Retype, word for word, every line from the one holding "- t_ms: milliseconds" through the one holding "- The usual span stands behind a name" in the entries below, both included, and only those lines.
[Start of Attachment]
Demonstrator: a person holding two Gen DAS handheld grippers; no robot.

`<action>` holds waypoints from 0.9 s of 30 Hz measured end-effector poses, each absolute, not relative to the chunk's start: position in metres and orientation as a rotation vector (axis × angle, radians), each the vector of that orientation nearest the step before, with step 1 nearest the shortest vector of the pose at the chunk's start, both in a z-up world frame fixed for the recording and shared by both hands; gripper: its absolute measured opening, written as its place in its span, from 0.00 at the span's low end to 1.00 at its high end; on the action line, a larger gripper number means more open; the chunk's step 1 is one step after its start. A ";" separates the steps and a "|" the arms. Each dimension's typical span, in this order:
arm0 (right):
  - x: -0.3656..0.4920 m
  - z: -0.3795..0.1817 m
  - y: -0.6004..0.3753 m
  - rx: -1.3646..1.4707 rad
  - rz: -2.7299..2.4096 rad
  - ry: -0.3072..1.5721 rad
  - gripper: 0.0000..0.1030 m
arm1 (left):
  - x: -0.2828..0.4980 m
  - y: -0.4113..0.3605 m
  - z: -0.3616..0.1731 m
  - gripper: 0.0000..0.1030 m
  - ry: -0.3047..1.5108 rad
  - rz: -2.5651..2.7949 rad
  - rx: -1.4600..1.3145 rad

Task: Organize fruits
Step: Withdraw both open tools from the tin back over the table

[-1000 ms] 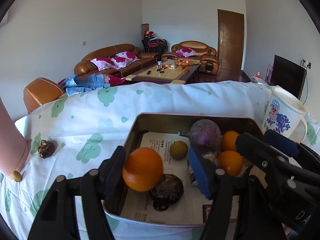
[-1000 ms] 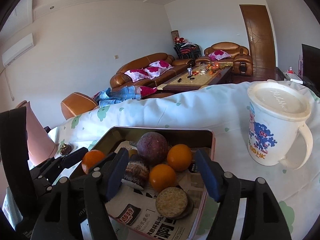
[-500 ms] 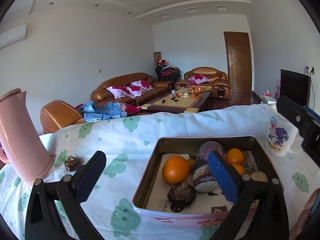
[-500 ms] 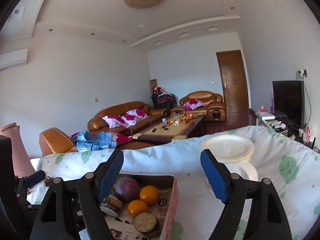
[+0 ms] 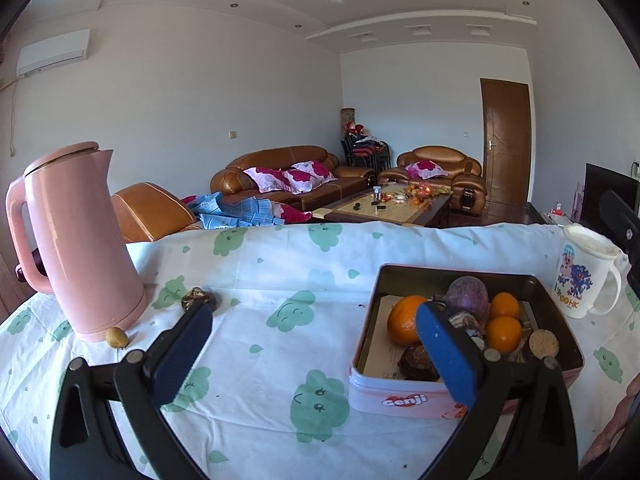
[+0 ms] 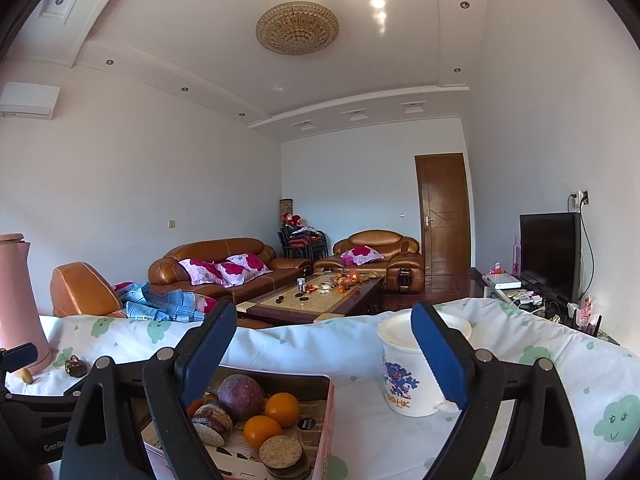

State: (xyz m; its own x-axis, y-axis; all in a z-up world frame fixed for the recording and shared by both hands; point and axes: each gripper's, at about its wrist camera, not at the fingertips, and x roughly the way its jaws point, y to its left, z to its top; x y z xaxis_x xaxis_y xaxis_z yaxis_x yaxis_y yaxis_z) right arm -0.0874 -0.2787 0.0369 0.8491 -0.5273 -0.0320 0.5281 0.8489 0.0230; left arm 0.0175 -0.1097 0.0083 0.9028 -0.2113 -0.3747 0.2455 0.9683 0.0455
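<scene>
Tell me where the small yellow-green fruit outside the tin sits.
In the left wrist view, the small yellow-green fruit lies on the tablecloth against the pink kettle base, far left.

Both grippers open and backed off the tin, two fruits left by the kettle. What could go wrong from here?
1. The small yellow-green fruit touches the pink kettle; the left gripper reaching in may bump the kettle.
2. The dark fruit looks round and might roll when nudged.
3. The tin is already crowded, so additions may roll out.

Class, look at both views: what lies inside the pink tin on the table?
Inside the tin: a large orange, two smaller oranges, a purple passion fruit, dark wrinkled fruits and printed paper lining. The fruit covers most of the lining.
</scene>
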 end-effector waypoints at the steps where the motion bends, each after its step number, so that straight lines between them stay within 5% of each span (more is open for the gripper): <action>1: -0.088 0.037 -0.279 0.032 -0.563 0.022 0.87 | 0.017 -0.107 0.008 1.00 0.379 -0.233 0.089; 27: -0.081 0.027 -0.244 0.238 -0.537 0.099 0.89 | 0.035 -0.030 0.006 1.00 0.371 -0.120 0.173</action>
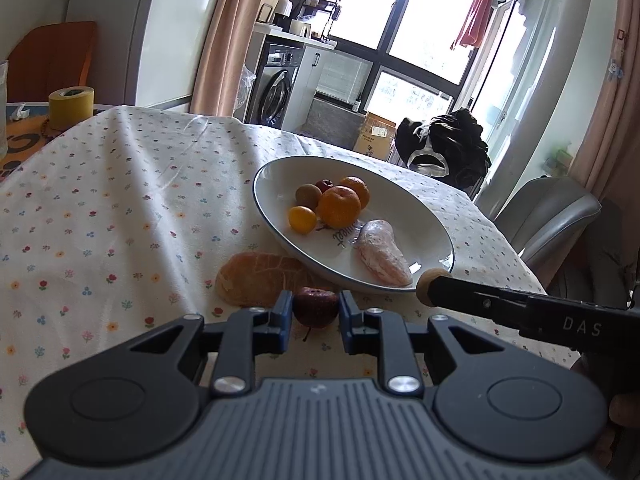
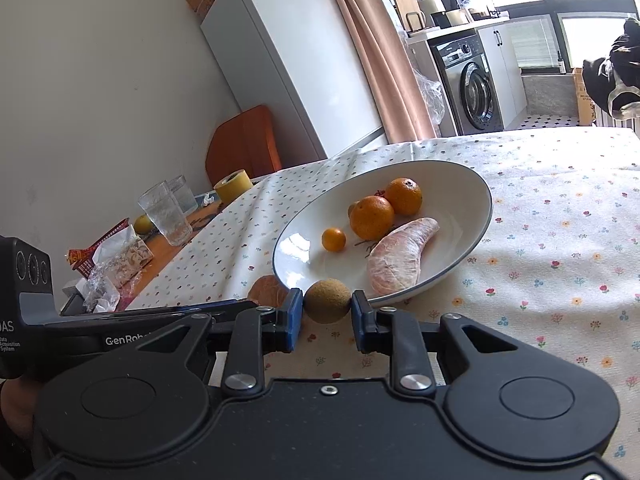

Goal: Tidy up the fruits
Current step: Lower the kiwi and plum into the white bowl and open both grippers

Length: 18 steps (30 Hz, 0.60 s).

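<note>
Left wrist view shows the left gripper point(image 1: 315, 307) holding a dark red fruit point(image 1: 315, 306) over the table's near edge, while the right gripper point(image 2: 327, 307) clamps a kiwi point(image 2: 327, 301) at the plate point(image 2: 476, 216) rim; judging by this, both fruits next need lifting into the plate.

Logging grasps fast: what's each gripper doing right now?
Left gripper: fingers around a small dark red fruit; contact cannot be told.
Right gripper: shut on a brown round fruit.
</note>
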Tool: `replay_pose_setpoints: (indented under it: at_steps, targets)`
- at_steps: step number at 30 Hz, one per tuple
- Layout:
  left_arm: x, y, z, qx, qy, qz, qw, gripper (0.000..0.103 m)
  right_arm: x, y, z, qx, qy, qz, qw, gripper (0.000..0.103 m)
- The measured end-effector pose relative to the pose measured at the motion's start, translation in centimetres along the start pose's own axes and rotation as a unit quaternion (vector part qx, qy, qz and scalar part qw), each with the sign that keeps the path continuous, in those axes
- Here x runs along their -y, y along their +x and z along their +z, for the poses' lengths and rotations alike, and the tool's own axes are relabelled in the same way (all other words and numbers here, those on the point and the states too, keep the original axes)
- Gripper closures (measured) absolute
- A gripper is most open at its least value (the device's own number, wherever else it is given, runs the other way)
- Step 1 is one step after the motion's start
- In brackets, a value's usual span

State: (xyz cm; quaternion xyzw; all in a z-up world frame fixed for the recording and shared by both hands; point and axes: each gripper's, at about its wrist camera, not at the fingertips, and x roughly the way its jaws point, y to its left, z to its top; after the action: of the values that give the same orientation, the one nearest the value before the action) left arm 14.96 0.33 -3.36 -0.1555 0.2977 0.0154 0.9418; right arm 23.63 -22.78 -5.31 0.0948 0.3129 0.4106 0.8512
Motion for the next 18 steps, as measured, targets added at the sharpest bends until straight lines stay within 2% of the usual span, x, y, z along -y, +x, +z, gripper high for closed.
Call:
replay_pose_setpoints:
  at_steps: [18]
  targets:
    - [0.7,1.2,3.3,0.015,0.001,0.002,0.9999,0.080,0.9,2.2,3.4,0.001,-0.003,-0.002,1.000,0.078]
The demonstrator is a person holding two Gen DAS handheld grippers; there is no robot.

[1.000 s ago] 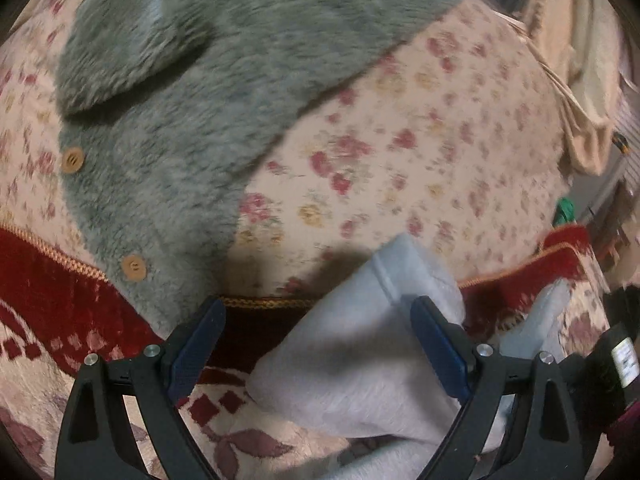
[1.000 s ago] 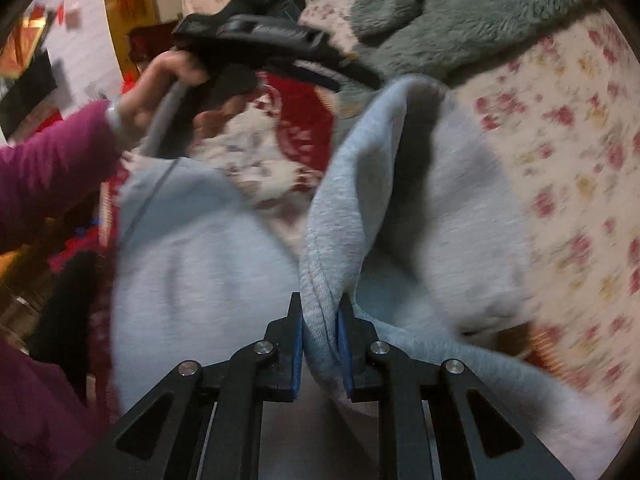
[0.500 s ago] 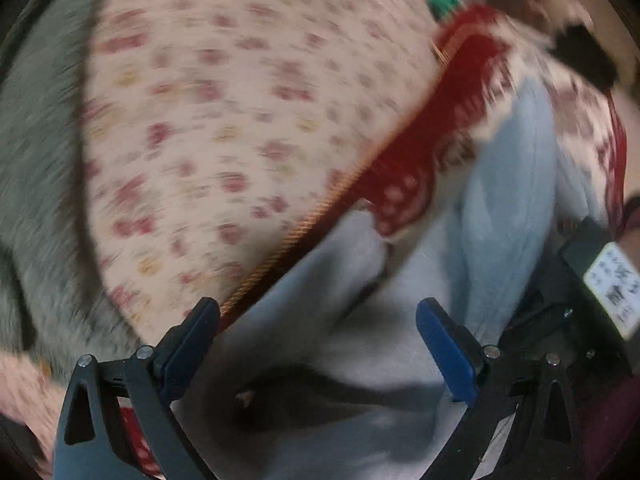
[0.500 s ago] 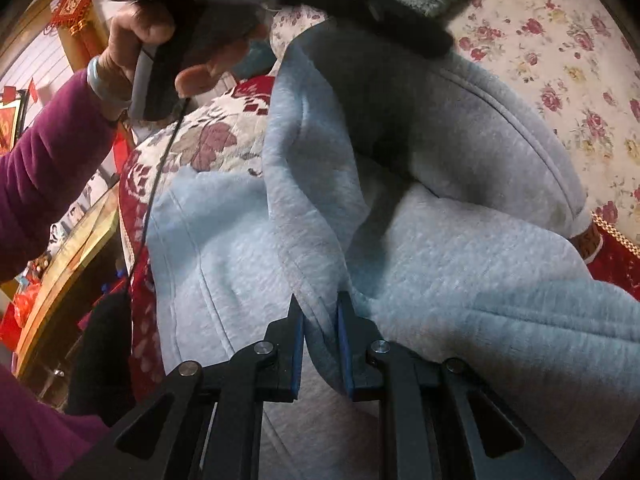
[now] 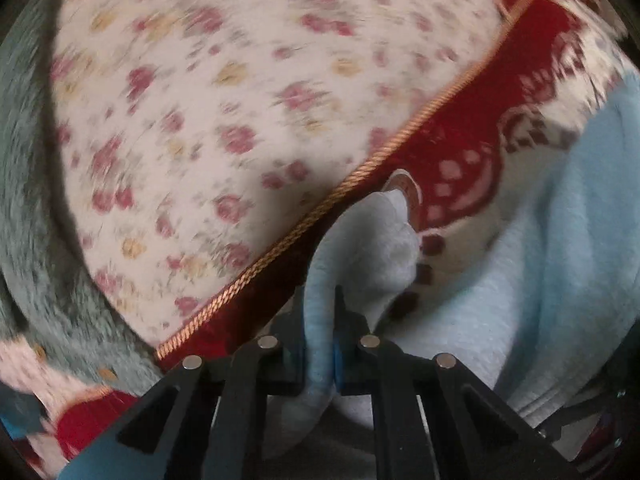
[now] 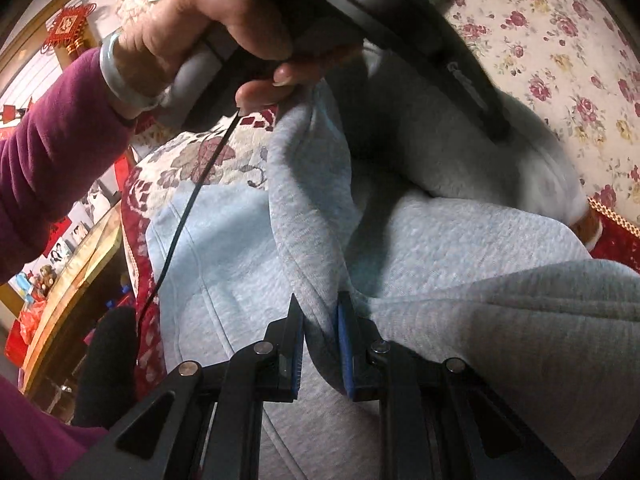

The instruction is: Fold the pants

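Note:
The light grey-blue pants (image 5: 540, 280) lie bunched on a red patterned blanket (image 5: 472, 128). My left gripper (image 5: 318, 320) points steeply down, its jaws closing on an upright fold of the pants; the blue pads press on the cloth. In the right wrist view the pants (image 6: 480, 280) fill the middle, and my right gripper (image 6: 320, 320) is shut on a ridge of their fabric. Above it a person's hand (image 6: 208, 32) in a purple sleeve holds the left gripper's black body (image 6: 420, 40) over the far part of the pants; its fingertips are hidden there.
A cream bedspread with red flowers (image 5: 240, 100) lies beyond a gold cord border (image 5: 320, 208). A grey fluffy buttoned garment (image 5: 32, 220) lies at its left edge. Wooden furniture with small items (image 6: 72, 272) stands beside the bed at the left.
The left gripper, open a moment ago, swung over and down onto the pants and closed on a fold. The right gripper kept its grip and sank slightly.

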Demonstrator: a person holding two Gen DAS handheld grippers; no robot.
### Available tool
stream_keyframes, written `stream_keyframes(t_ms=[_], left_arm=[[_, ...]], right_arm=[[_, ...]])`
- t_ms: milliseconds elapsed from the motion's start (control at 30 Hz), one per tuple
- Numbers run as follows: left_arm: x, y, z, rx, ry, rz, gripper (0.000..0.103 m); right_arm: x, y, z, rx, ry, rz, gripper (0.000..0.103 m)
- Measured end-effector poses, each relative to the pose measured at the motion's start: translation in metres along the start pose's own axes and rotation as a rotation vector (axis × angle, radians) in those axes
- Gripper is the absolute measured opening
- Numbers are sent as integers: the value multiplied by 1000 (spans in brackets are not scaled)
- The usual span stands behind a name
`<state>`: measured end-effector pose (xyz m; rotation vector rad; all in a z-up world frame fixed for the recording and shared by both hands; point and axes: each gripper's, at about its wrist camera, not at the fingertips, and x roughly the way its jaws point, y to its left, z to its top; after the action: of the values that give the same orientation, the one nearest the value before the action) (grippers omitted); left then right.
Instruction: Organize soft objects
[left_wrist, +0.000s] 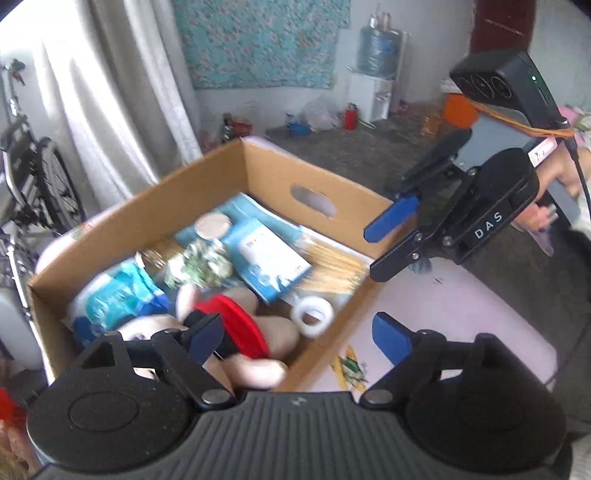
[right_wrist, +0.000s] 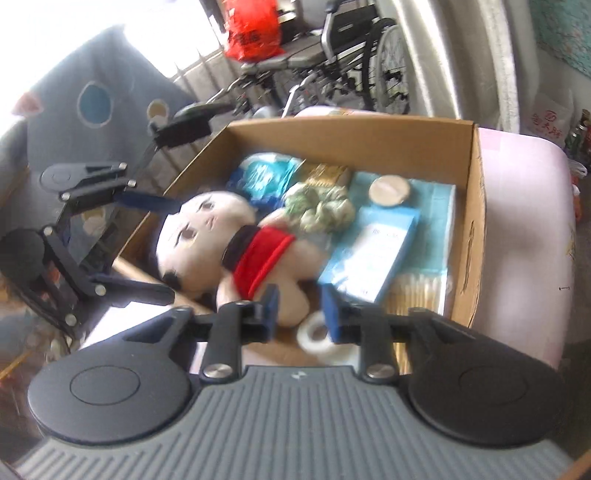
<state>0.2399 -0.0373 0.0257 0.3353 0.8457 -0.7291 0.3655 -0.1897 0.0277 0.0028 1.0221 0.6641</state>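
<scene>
The left gripper (left_wrist: 301, 339) had its jaws wide apart and empty, one blue pad poised over the red-collared plush doll (right_wrist: 229, 247), the other out past the wall of the cardboard box (left_wrist: 207, 184), above the pink surface (left_wrist: 461, 306). The right gripper (right_wrist: 299, 308) had its jaws apart by a narrower gap, holding nothing, hovering at the near edge of the box over the doll's leg and a roll of clear tape (right_wrist: 317, 332). The doll lay inside the box on its back, its head against the wall by the left gripper, beside a green scrunchie (right_wrist: 321, 208), a blue carton (right_wrist: 369, 251), a crinkled blue packet (right_wrist: 266, 173) and a sheaf of cotton swabs (right_wrist: 417, 291).

Straddling the wall, the left jaws would likely pinch cardboard, not plush, and drag the box. The right jaws looked set to snag the tape roll with the leg. Both views were blurred, so exact contact could not be told
</scene>
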Motion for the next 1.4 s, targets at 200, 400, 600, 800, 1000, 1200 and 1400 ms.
stream_keyframes(t_ms=[200,400,600,800,1000,1200,1400], left_arm=[[57,-16,-25,3,193,-2,65],[50,-28,-37,-13,193,91,59],[42,-28,-44,-62,187,73,58],[33,-33,-45,-35,176,75,55],[24,-40,-47,-15,149,82,55],[12,-45,-62,-33,127,94,61],[15,-55,-59,-31,92,140,76]], right_arm=[[17,15,-15,-141,102,-133,58],[14,30,-22,-134,115,-155,54],[9,28,-27,-122,86,-137,49],[2,20,-39,-140,58,-109,49],[-3,18,-47,-163,45,-86,50],[-2,21,-53,-140,49,-44,50],[-5,14,-58,-89,33,-13,55]])
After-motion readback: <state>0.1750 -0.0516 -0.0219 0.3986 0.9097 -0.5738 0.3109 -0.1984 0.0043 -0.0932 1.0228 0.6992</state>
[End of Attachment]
Finished exercise –
- t_ms: milliseconds elapsed from the motion's start (control at 30 Hz), one per tuple
- Numbers run as follows: left_arm: x, y, z, rx, ry, rz, gripper (0.000..0.103 m); right_arm: x, y, z, rx, ry, rz, gripper (0.000..0.103 m)
- Measured end-effector poses, each relative to the pose measured at the motion's start: translation in metres along the start pose's own axes and rotation as a rotation vector (axis × angle, radians) in those axes
- Gripper is the absolute measured opening
- Numbers are sent as integers: the value multiplied by 1000 (spans in brackets are not scaled)
- The usual span stands behind a name

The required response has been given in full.